DOI: 10.3390/clinpract16070122 ISSN: 2039-7283

Exploratory Associations of Personality Traits, Cognitive Emotion Regulation, and Quality of Life with DSM-Related Symptom Burden in Gambling Disorder

Ioana Ioniță, Mădălina Iuliana Mușat, Bogdan Cătălin, Dan Adrian Lutescu, Constantin Alexandru Ciobanu, Adela Magdalena Ciobanu

Background and Objectives: Gambling disorder (GD) is a behavioral addiction associated with distress, comorbidity, and functional impairment. This exploratory cross-sectional study examined associations between DSM-5-TR symptom burden, personality dimensions, cognitive emotion regulation, quality of life, and sociodemographic variables in a Romanian clinical sample. Materials and Methods: The sample included 122 adults with psychiatrist-confirmed pathological gambling/GD recruited from “Prof. Dr. Alexandru Obregia” Clinical Hospital of Psychiatry, Bucharest. Personality was assessed with the Personality Clinical Form (PCF; 109 valid profiles), cognitive emotion regulation with the Cognitive Emotion Regulation Questionnaire, and quality of life with the Quality of Life Inventory. Symptom burden was measured using a nine-item binary DSM-5 symptom burden index. Results: The symptom burden index showed a pronounced ceiling effect: median = 9.00 (IQR = 9.00–9.00; range = 4–9), with 91.0% classified as severe and 77.9% meeting all nine criteria. In PCF analyses, symptom burden was positively associated, after Benjamini–Hochberg correction, with broad personality pathology, including maladaptive personality dimensions, personality-functioning indicators, and personality-disorder feature scales; the strongest association involved borderline features.
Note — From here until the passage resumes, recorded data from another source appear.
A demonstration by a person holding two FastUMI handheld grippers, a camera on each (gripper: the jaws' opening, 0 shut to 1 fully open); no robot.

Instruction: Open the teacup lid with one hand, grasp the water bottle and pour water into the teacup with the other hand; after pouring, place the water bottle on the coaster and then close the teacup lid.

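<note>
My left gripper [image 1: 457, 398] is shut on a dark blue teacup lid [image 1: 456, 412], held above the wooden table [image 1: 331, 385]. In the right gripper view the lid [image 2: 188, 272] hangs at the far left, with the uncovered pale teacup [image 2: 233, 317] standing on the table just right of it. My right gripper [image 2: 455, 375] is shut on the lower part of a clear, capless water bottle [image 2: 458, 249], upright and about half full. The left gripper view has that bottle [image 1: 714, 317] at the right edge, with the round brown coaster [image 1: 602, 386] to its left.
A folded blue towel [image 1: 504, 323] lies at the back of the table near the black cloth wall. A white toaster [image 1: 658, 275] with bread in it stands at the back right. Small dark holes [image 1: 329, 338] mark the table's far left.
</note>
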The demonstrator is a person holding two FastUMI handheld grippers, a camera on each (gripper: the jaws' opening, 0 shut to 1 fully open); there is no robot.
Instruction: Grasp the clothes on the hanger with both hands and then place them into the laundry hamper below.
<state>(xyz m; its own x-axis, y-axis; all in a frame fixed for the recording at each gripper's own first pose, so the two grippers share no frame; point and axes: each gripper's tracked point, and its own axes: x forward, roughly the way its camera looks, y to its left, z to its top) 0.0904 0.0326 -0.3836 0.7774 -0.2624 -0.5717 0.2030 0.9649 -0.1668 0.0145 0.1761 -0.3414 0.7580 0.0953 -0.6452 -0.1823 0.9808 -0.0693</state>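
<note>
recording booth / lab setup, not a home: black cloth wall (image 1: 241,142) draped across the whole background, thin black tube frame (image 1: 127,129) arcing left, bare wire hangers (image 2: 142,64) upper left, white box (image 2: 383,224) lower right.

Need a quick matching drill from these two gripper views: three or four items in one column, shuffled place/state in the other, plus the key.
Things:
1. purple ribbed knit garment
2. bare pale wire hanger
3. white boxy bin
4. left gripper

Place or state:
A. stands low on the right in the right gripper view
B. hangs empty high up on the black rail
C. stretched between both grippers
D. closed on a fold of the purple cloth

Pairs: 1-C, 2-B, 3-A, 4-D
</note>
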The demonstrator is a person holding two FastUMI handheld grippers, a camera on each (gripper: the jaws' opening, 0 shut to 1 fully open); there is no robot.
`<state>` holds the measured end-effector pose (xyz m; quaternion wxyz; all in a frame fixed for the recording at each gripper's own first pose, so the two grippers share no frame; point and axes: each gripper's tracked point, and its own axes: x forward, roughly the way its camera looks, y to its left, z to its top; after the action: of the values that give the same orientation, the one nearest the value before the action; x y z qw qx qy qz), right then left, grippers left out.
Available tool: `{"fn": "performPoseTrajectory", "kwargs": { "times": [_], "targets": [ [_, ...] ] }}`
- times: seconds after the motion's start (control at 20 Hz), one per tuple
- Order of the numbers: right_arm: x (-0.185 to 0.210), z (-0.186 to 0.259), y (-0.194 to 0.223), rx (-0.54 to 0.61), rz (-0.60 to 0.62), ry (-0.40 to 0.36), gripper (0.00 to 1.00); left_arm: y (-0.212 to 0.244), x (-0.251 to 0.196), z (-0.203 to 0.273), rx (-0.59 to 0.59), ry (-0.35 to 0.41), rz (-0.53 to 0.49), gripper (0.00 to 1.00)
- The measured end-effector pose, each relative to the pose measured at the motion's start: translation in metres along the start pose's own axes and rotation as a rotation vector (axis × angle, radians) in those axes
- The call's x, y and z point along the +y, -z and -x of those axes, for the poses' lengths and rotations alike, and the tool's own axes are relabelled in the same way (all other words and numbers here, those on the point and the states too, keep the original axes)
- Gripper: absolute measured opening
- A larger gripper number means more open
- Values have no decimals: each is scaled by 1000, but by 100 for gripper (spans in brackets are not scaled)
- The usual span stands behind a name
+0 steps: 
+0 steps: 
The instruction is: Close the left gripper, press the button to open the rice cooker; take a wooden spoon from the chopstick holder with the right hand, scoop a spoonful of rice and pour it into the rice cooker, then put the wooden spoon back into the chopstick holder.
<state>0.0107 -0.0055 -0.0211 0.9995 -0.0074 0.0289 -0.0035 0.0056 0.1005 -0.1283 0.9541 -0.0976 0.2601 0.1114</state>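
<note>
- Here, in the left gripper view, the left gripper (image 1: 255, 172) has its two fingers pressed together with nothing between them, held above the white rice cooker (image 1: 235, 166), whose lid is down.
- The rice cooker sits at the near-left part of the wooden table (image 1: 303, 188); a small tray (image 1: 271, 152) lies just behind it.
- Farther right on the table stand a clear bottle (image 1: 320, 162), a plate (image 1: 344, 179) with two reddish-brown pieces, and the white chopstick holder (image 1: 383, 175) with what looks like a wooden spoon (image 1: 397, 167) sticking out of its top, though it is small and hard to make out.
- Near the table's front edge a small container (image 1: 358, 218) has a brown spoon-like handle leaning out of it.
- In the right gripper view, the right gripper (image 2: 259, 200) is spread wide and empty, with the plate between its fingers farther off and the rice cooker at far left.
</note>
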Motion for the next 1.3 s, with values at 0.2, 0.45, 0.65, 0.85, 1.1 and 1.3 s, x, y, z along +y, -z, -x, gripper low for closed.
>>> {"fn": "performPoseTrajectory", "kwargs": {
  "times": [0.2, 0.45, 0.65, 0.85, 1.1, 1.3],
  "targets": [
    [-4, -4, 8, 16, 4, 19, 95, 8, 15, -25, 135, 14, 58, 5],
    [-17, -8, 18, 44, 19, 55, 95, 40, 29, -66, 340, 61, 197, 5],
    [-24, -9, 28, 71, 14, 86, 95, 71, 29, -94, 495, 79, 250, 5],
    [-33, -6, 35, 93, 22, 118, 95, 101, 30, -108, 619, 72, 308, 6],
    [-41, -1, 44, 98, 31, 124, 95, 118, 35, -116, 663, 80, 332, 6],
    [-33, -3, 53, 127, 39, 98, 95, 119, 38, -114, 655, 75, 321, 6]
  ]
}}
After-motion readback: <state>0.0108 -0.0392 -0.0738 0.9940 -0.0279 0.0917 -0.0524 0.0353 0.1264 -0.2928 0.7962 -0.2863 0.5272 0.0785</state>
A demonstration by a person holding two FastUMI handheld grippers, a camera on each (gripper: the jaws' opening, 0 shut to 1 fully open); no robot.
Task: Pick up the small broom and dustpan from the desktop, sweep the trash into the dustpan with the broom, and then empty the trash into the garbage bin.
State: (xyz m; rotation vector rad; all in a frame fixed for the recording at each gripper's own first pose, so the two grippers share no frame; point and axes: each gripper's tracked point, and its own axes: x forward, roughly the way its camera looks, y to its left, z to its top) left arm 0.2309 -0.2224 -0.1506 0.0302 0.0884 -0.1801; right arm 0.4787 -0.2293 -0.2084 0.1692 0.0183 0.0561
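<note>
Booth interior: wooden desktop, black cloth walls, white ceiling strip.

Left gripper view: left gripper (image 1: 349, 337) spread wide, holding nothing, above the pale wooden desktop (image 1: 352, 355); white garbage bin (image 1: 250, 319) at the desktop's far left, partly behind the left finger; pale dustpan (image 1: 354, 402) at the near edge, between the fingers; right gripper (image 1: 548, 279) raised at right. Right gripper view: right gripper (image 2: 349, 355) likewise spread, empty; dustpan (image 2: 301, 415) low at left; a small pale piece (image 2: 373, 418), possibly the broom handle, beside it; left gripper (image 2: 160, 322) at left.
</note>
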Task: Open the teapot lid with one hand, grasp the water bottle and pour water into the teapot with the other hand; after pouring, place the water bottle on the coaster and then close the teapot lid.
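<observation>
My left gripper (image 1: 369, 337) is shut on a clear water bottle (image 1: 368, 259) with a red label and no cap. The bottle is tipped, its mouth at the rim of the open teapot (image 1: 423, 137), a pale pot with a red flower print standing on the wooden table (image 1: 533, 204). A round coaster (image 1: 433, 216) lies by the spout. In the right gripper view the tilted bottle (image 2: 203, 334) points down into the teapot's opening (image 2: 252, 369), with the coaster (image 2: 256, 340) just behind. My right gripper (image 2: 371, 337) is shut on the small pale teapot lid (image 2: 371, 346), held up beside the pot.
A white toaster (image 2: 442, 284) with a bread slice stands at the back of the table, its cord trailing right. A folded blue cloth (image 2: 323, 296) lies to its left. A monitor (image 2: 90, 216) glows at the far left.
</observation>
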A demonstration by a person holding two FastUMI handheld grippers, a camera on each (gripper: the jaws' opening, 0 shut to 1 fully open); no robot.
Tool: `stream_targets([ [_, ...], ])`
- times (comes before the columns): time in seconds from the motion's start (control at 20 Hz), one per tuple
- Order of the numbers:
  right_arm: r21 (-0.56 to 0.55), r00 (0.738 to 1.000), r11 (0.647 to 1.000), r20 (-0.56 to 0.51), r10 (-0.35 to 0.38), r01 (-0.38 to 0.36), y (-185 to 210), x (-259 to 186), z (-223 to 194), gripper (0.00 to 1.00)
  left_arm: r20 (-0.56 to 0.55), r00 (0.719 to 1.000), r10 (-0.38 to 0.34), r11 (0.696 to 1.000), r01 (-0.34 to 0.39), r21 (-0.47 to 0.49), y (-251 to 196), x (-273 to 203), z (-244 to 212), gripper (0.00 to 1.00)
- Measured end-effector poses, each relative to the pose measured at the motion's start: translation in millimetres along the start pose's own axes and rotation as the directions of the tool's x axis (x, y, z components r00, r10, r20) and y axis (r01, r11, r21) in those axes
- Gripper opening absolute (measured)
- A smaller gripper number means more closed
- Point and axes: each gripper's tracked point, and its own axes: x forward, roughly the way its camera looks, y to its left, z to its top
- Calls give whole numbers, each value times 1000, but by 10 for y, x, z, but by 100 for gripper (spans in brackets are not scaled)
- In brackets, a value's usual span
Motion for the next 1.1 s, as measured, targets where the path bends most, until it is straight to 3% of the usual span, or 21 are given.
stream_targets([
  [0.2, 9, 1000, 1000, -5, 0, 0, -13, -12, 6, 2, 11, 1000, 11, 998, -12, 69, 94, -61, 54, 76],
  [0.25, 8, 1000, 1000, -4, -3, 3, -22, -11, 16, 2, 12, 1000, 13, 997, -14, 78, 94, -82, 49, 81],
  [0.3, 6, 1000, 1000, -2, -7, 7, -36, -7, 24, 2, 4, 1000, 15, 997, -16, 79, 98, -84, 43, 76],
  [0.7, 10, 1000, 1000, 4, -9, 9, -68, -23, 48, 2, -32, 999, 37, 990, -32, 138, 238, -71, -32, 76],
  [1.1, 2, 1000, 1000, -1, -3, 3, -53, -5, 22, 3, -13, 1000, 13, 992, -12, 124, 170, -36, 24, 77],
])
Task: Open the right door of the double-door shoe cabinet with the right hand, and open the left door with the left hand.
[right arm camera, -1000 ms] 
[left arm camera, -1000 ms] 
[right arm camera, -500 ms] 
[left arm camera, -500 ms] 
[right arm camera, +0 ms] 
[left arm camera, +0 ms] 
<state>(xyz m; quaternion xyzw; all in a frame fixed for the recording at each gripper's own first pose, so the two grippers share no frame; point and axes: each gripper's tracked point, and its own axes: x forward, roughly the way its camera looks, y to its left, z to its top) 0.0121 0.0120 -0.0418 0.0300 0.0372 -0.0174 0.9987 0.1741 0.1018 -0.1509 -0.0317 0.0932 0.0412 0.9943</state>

Catastrophizing and Blaming Others were positively associated with severity, whereas Positive Reappraisal, Putting into Perspective, and Positive Refocusing were negatively associated. Quality of life was very low overall and associated with personality and coping variables, but not directly with symptom burden. Criterion-count rank distributions differed by marital status and perceived social support; occupational status showed an omnibus distributional difference, but no pairwise contrast survived correction. Conclusions: GD was characterized by severe symptom burden and restricted score variability. Findings support multidimensional assessment of personality functioning, emotion regulation, quality of life, and social–contextual vulnerability.